Kenya’s political struggles are often mentioned in world news reports.
Put these current news stories in perspective by learning the facts of Kenya’s history.
The First Settlers in Kenya’s History
According to the fossil record, people began living in the area which would become Kenya more than 2.6 million years ago. By 2000 BC, a group of people called the Cushites came from the northern region of Africa to settle there. Sometime in the first century AD, Arabic people began to trade with the Cushites, and eventually settled there as well in the eighth century.
Kenya’s history has also been shaped by Bantu peoples. The Bantu migrated from West-Central Africa, and arrived in East Africa approximately 2000 years ago. As the Bantu and Arabic people began communicating with each other, the Swahili language was created. It was a mixture of the languages spoken by the two groups, allowing them to trade with each other for years.

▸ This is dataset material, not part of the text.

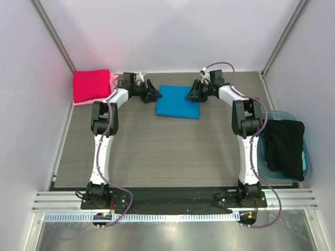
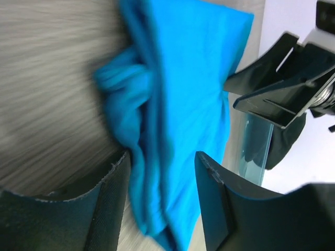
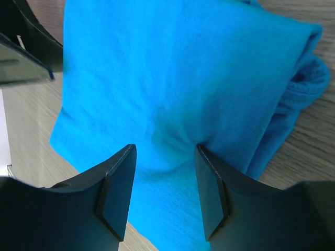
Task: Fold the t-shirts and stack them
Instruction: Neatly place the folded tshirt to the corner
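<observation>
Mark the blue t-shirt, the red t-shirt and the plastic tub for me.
blue t-shirt (image 1: 178, 102): top view, middle of the folded cloth.
red t-shirt (image 1: 90, 85): top view, middle of its upper face.
plastic tub (image 1: 309, 160): top view, on its right-hand rim.

You have a grey wood-grain surface (image 1: 157, 151). In the far middle a folded blue t-shirt (image 1: 175, 104) lies directly on it, and in the far left corner a pink t-shirt (image 1: 113, 78) lies on it with a red t-shirt (image 1: 90, 85) on top.
</observation>
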`<state>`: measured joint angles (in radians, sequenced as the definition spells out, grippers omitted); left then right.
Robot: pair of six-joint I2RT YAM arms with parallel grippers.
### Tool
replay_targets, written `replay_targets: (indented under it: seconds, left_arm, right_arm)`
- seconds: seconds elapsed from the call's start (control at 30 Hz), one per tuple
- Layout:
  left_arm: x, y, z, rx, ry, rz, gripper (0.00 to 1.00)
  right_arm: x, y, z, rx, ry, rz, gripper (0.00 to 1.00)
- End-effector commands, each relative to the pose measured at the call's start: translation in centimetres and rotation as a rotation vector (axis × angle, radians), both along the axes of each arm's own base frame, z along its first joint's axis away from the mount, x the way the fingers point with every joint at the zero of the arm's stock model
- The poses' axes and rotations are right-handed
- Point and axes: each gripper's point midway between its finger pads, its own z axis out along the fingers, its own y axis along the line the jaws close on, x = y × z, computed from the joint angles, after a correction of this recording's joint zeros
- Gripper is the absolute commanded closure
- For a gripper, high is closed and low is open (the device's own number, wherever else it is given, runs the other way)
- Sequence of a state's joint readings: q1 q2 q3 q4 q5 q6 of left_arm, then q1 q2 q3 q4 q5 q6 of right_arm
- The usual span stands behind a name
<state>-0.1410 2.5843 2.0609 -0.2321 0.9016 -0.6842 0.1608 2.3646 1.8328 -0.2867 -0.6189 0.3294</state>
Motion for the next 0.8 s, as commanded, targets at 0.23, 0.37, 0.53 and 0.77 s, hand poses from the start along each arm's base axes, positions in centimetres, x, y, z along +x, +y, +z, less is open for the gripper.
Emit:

Changes After the Arrival of the Europeans
By about 1500, the newest settlers in Kenya were the Portuguese. Within about 100 years, Islamic control had taken over Kenya. But the power changed hands in the 19th century, when the British settlers arrived and eventually built a railway in the area.

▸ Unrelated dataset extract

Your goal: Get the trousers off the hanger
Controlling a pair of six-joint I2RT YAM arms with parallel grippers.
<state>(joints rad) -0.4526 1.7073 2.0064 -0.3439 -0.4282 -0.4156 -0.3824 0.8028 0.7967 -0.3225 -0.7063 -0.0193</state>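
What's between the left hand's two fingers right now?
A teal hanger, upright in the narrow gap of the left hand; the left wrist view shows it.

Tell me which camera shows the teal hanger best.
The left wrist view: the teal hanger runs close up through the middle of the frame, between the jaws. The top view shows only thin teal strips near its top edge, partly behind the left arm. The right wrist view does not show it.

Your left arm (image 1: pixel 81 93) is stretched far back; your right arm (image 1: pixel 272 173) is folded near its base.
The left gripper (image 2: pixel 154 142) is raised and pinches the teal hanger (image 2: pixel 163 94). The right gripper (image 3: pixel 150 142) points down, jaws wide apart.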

Around 1900, the British created the East African Protectorate and then encouraged white settlers to arrive in the highlands of Kenya. Though the British made the area a UK colony by 1920, Kenya’s residents didn’t simply give in. Instead, they rebelled for years to come.
Rebellion in Kenya
In 1944, the Kenyan African Union was created, and the first African was soon appointed to legislative council. The goal of the group was independence from British rule, and the leader was Jomo Kenyatta.
In 1952, a guerilla group called Mau Mau formed. Its violence against white settlers in Kenya led to a state of emergency. Soon afterward, Jomo Kenyatta was arrested and blamed for the rebellion of Mau Mau. For years, the violence continued, even while Kenyatta was in jail. He was released in 1959, around the same time the state of emergency ended.
Independence for Kenya
While the Mau Mau continued its violent attacks for years, Kenya worked toward independence until it was achieved in 1963. Jomo Kenyatta made history in Kenya by becoming the first president of the country.
The Kenya African National Union, which Jomo Kenyatta had headed before becoming President, was the only political party for years. Though opposing parties occasionally developed, they were quickly banned each time they drew attention to themselves.
Breaking Away from One-Party Rule
After Kenyatta died in 1978, Vice President Daniel arap Moi took over. In 1982, Kenya was officially named a one-party state. But that changed in 1991, when Parliament decided to repeal the one-party statute. This led to multiple parties forming in 1992.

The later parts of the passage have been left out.